To fully utilize such hardware resources, the research team developed the HAI-LLM training framework. This framework integrates multiple advanced parallel strategies, including:
- Pipeline Parallelism (PP): The model is decomposed into multiple stages and operates through 16-way pipeline parallelism. To address pipeline bubbles, the team introduced the innovative DualPipe algorithm, which enables effective overlap of computation and communication in both forward and backward passes.
- Expert Parallelism (EP): For the expert modules in the MoE model, DeepSeek-V3 uses 64-way or even larger scale expert parallelism distributed across multiple nodes, ensuring that each expert has a sufficient batch size to enhance computation efficiency.
- Data Parallelism (DP): The ZeRO-1 technique further reduces the pressure of handling large-scale data by distributing model parameters across different computation nodes, effectively reducing memory burden.
Furthermore, the core of the DualPipe algorithm involves splitting each computation chunk into attention, all-to-all dispatch, MLP, and combine parts, and cleverly overlapping communication and computation during forward and backward passes, nearly hiding cross-node communication latency.
Low-Precision FP8 Training:

In large-scale model training, computational speed and memory usage are always in tension.

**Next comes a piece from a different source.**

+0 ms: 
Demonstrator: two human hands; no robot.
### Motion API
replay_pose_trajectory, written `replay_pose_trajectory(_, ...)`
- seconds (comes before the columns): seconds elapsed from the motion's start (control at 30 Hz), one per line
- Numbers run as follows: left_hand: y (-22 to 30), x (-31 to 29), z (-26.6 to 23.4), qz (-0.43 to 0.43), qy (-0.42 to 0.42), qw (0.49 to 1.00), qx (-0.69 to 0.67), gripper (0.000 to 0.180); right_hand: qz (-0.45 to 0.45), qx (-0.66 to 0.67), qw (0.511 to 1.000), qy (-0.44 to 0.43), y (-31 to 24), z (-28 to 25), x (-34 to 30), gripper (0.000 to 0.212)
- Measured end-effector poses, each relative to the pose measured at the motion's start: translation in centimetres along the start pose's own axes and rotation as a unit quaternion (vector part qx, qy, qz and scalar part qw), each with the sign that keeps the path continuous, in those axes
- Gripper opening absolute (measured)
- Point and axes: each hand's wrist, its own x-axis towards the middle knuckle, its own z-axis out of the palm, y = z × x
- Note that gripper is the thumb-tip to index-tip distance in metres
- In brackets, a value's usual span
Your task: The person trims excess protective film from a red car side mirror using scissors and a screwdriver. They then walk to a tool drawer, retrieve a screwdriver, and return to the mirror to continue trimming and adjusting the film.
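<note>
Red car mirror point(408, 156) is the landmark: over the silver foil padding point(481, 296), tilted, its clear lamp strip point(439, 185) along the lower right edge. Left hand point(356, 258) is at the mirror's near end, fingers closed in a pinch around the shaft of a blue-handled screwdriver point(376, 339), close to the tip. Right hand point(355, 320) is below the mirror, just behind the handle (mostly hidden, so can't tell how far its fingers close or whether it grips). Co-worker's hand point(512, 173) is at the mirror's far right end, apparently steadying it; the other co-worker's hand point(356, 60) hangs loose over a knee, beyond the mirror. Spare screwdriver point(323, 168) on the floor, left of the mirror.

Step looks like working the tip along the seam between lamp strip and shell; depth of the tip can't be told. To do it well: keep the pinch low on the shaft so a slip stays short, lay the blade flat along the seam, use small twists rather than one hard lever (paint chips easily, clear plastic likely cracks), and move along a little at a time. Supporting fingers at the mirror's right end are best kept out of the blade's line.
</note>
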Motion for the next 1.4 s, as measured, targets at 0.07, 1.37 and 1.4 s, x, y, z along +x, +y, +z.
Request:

The research team addressed this by introducing FP8 mixed-precision training technology, significantly accelerating core computations:
- Core Idea: Primary computations (e.g., matrix multiplication and GEMM operations) are performed in FP8, while operations requiring higher numerical stability are kept in BF16 or FP32. This approach dramatically increases computational speed while maintaining model training stability.
- Fine-Grained Quantization Strategy: Due to the dynamic range limitations of FP8, the team proposed tile-wise (1×128) and block-wise (128×128) quantization methods to effectively handle outliers in activations, weights, and gradients.
- Accumulate Precision Enhancement: By combining limited accumulation on Tensor Cores with FP32 accumulation on CUDA Cores, the issue of FP8 GEMM accumulation precision deficiency is resolved, keeping relative error below 0.25%.
- Low-Precision Storage and Communication: To further reduce memory and communication overhead, activations and optimizer states are also stored and transmitted in low-precision formats, which is especially crucial for training large-scale MoE models.
This mixed-precision solution theoretically doubles computational speed while significantly reducing memory usage, making large-scale model training more cost-effective and efficient.
Inference and Deployment Strategy:

DeepSeek-V3's inference deployment also relies on efficient hardware environments, and the process is split into two stages based on different requirements:
- Prefilling Stage:
  - Deployment Unit: The smallest deployment unit consists of 4 nodes (32 GPUs).
  - In this stage, the Attention part uses 4-way Tensor Parallelism combined with Sequence Parallelism and 8-way Data Parallelism; the MoE part uses 32-way Expert Parallelism.
  - To balance GPU loads, a redundant expert mechanism is used, with each GPU deploying redundant experts in addition to the original ones. Additionally, micro-batch overlapping strategies are used to hide communication latency and improve throughput.
- Decoding Stage:
  - Deployment Unit: The smallest deployment unit consists of 40 nodes (320 GPUs).
  - This stage focuses on achieving low-latency online inference, with Attention and MoE parts using TP4, SP, DP80, and EP320, respectively. The redundant expert deployment and point-to-point IB communication (using IBGDA technology) ensure high efficiency during inference.
The division and optimization of these two stages allow the system to maintain high throughput while meeting stringent online service latency requirements.
Future Hardware Design Recommendations:

Based on the practical experience with DeepSeek-V3, the research team provided the following recommendations to hardware vendors:
- Communication Hardware:
  - It is suggested that future developments focus on specialized communication co-processors, offloading some communication tasks from SMs and unifying IB and NVLink interfaces, thereby freeing up computation resources and reducing communication latency.
- Computation Hardware:
  - Improve FP8 GEMM accumulation precision to avoid the errors caused by 14-bit accumulation precision in current Tensor Cores.
  - Native support for fine-grained quantization (tile-wise/block-wise quantization) should be implemented so that Tensor Cores can directly handle scaling factors, reducing data transfer between Tensor Cores and CUDA Cores.
  - Integrate FP8 casting and TMA access to achieve online quantization, further reducing memory read/write operations.
  - Support direct transposition of GEMM operations to simplify the process of de-quantizing and transposing activations during backpropagation.

Pre-training

During pre-training, DeepSeek-V3 not only expanded the training data scale but also introduced several innovations in data construction, loss strategies, hyperparameter settings, and long-context processing.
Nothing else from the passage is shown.